Once the pictures are set aside, repeat all of the data below exactly.

########

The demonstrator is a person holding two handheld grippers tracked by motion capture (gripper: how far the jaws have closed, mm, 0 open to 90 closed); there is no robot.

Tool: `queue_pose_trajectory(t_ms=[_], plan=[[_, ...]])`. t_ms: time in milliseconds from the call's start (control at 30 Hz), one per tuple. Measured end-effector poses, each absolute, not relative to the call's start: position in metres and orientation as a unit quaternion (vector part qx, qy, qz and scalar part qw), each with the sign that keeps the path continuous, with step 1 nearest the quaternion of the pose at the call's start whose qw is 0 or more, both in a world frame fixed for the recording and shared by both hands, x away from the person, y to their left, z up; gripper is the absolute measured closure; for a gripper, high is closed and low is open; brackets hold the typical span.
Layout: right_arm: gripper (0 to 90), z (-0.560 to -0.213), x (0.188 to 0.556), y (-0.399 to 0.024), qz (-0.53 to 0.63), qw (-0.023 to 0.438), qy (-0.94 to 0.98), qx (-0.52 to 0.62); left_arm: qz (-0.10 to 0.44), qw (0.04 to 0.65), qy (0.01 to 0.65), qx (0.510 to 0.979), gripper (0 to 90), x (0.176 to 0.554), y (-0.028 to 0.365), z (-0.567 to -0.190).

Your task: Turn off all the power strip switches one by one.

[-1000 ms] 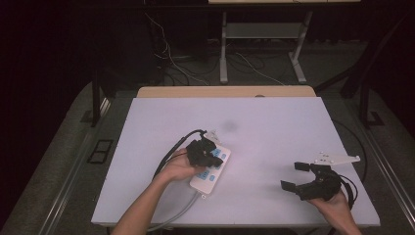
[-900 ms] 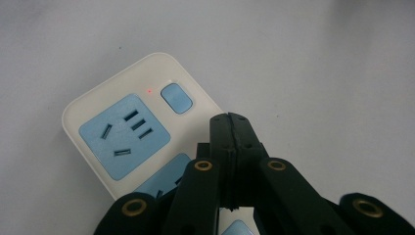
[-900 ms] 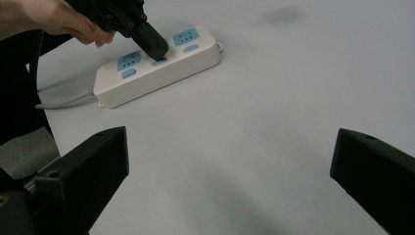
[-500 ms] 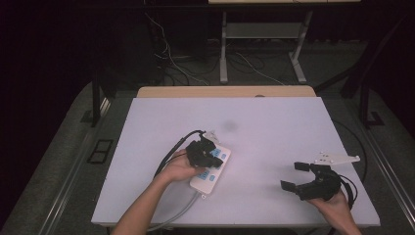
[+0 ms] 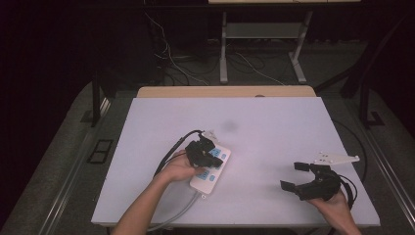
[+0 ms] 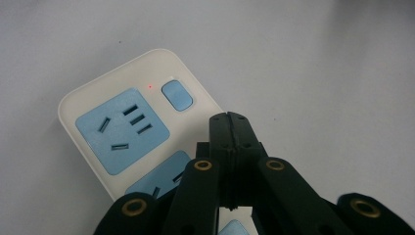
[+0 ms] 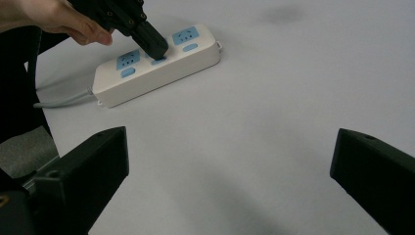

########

▶ _Output of the exercise_:
The demonstrator is a person holding two handheld grippers tracked by motion capture (gripper: how far the jaws have closed, mm, 0 open to 90 closed); there is no robot.

Tool: `queue_pose_trajectory(t_ms=[_], plan=[[_, ...]])`. t_ms: time in milliseconds from the call's start (control at 30 Hz), one per tuple. Measured end-effector poses, each absolute, not relative to the call's start: position in metres and orientation as a unit quaternion (vector part qx, qy, qz and scalar part qw), each with the sign that keeps the path continuous, with step 1 nearest the quaternion of the pose at the call's start whose qw is 0 or more, both in a world frame fixed for the recording and shared by both hands, x away from the person, y to their left, z up; gripper is the absolute measured closure; for a gripper, high is closed and low is open; brackets hold the typical span.
Layout: right_arm: gripper (0 to 90), z (-0.560 to -0.213), x (0.188 to 0.556), y (-0.399 to 0.024), qz (-0.53 to 0.63), qw (-0.023 to 0.438), qy (-0.94 to 0.98), qx (-0.52 to 0.62); left_arm: qz (-0.10 to 0.44), qw (0.04 to 0.65), qy (0.01 to 0.65), qx (0.510 to 0.979), gripper (0 to 90), x (0.176 to 0.554), y (-0.028 to 0.365), z (-0.567 to -0.190).

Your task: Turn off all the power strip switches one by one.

[-1000 ms] 
[-900 ms] 
[-900 ms] 
[-500 ms] 
[+0 ms] 
[+0 ms] 
[+0 ms] 

There is no more to this answer.